It's worth noting that though Halo takes place on a ring-shaped artificial world, the story, characters and world bear no relation whatsoever to Niven's excellent Ringworld novels.

Still, we can at least look at the similarities between the Halo and Known Space universes and draw our own conclusions.

Beyond the obvious similarity of habitable large scale ring-shaped structures, there is also the backstory conflict between the Forerunners and the Flood, which is similar in flavor and resolution to the Slaver-tnuctipun conflict in Niven's Known Space universe.

  1. The Flood parasitized sentient life. The tnuctipun were master geneticists who created life forms that were presented to the Slavers as gifts which later turned out to be weapons.

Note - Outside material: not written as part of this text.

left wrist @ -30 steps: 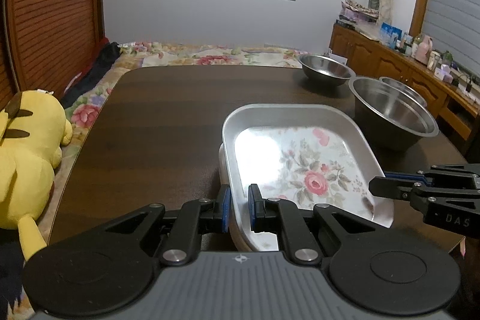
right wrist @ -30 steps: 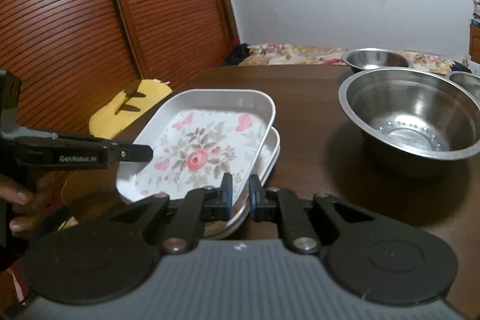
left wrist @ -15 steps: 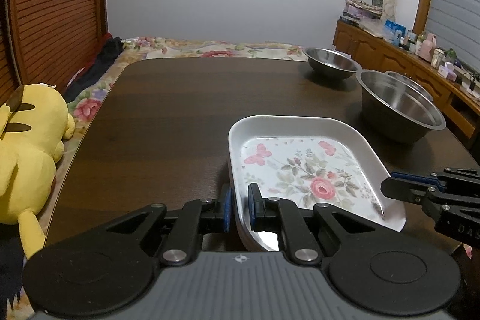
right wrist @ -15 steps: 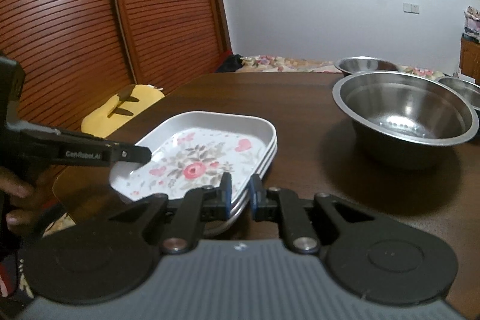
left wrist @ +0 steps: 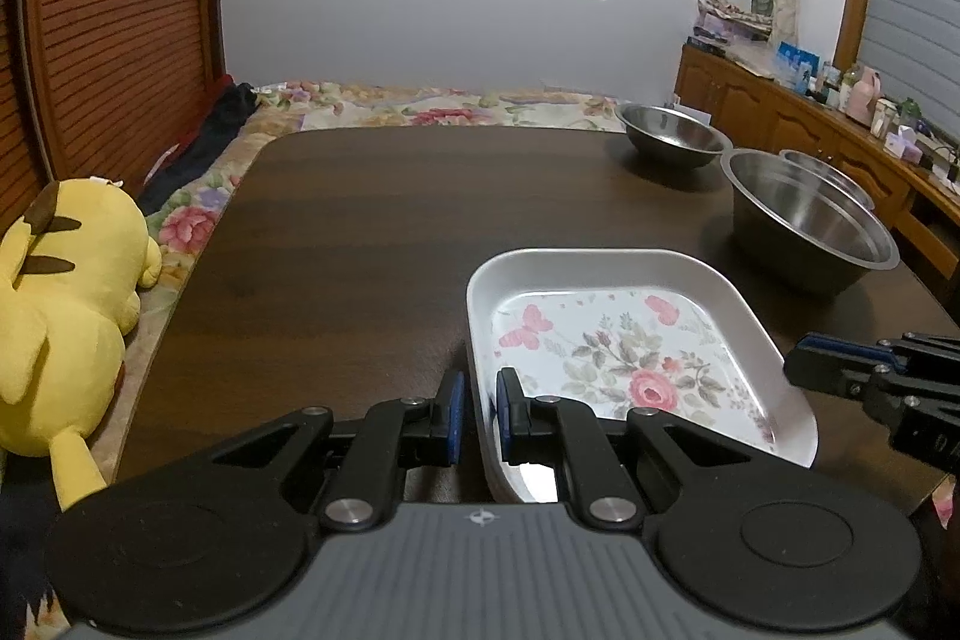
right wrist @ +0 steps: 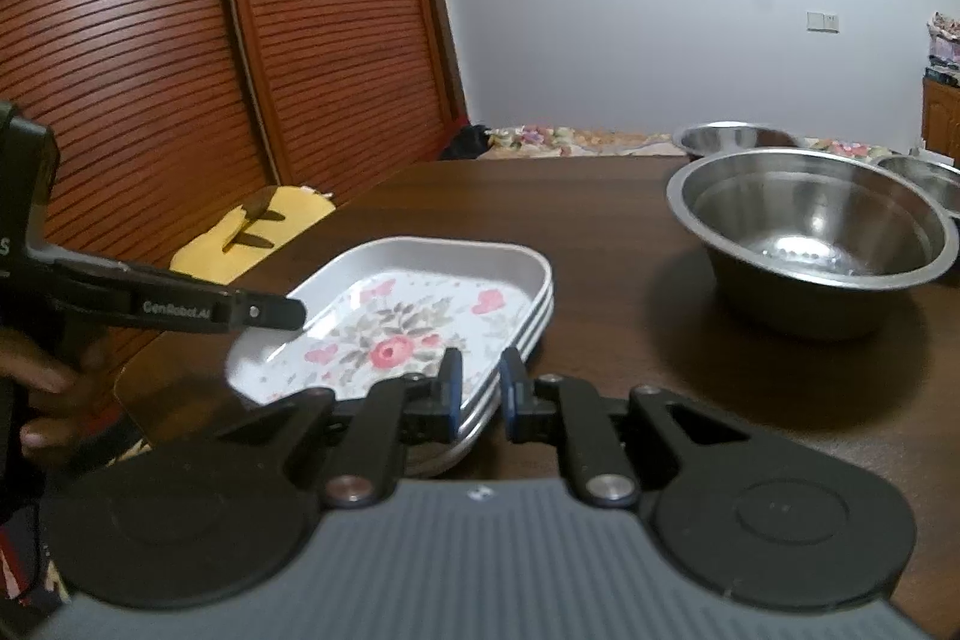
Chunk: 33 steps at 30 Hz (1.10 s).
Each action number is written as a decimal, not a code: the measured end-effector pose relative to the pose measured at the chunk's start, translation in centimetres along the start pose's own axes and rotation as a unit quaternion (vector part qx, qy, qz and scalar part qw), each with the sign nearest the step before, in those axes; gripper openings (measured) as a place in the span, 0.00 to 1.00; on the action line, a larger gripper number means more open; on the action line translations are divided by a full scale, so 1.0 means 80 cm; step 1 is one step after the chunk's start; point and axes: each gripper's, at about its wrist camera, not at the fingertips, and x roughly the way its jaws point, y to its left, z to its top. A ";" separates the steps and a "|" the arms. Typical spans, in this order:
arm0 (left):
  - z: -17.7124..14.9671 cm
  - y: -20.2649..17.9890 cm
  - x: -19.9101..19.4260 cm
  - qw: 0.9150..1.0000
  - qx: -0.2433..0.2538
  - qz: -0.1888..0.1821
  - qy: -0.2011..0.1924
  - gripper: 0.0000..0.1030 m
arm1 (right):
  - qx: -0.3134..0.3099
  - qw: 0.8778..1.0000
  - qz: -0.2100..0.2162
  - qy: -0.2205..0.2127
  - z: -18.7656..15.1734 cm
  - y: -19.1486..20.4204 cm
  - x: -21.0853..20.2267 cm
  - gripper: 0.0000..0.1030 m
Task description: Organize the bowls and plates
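Observation:
A white floral plate (left wrist: 630, 340) tops a stack of like plates (right wrist: 420, 316) on the dark table near its front edge. My left gripper (left wrist: 477, 415) straddles the stack's left rim with a small gap, jaws slightly apart. My right gripper (right wrist: 479, 394) straddles the stack's right rim, also slightly apart. A large steel bowl (left wrist: 804, 226) stands right of the plates and also shows in the right wrist view (right wrist: 810, 238). A smaller steel bowl (left wrist: 672, 142) stands at the far right. A third bowl (left wrist: 834, 172) sits behind the large one.
A yellow plush toy (left wrist: 60, 328) lies off the table's left edge. A floral bedspread (left wrist: 420, 106) lies beyond the far edge. A wooden cabinet (left wrist: 828, 130) with clutter runs along the right. The table's bare top (left wrist: 390, 232) stretches left of the plates.
The top plate was held tilted above the stack and has been lowered flat onto it. Both grippers' jaws have widened slightly off the rim.

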 end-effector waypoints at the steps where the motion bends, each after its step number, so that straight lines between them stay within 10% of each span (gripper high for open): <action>1: 0.001 0.000 -0.001 1.000 0.001 0.000 -0.002 0.12 | 0.001 1.000 -0.001 -0.002 0.001 -0.001 -0.001 0.14; 17: 0.042 -0.052 0.002 0.999 0.034 -0.028 -0.031 0.13 | 0.017 0.996 -0.044 -0.075 0.031 -0.059 -0.054 0.14; 28: 0.070 -0.123 0.036 0.994 0.066 -0.080 -0.046 0.39 | 0.021 0.982 -0.154 -0.106 0.041 -0.137 -0.071 0.15; 33: 0.081 -0.148 0.055 0.992 0.068 -0.094 -0.052 0.45 | 0.039 0.979 -0.178 -0.096 0.038 -0.166 -0.060 0.43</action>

  2. The Forerunners developed the Halo array to wipe out all sentient life in the galaxy. This would deprive the Flood parasites of new hosts and wipe them out. The Forerunners activated the weapon and vanished. Plagued by the tnuctipun bioweapons, some of which were intelligent species in their own right, the Slavers had a slave race create an amplifier for their psi-talent. The Slavers then broadcast a suicide command to the whole galaxy. Everything intelligent enough to understand the command obeyed and died, including the Slavers themselves.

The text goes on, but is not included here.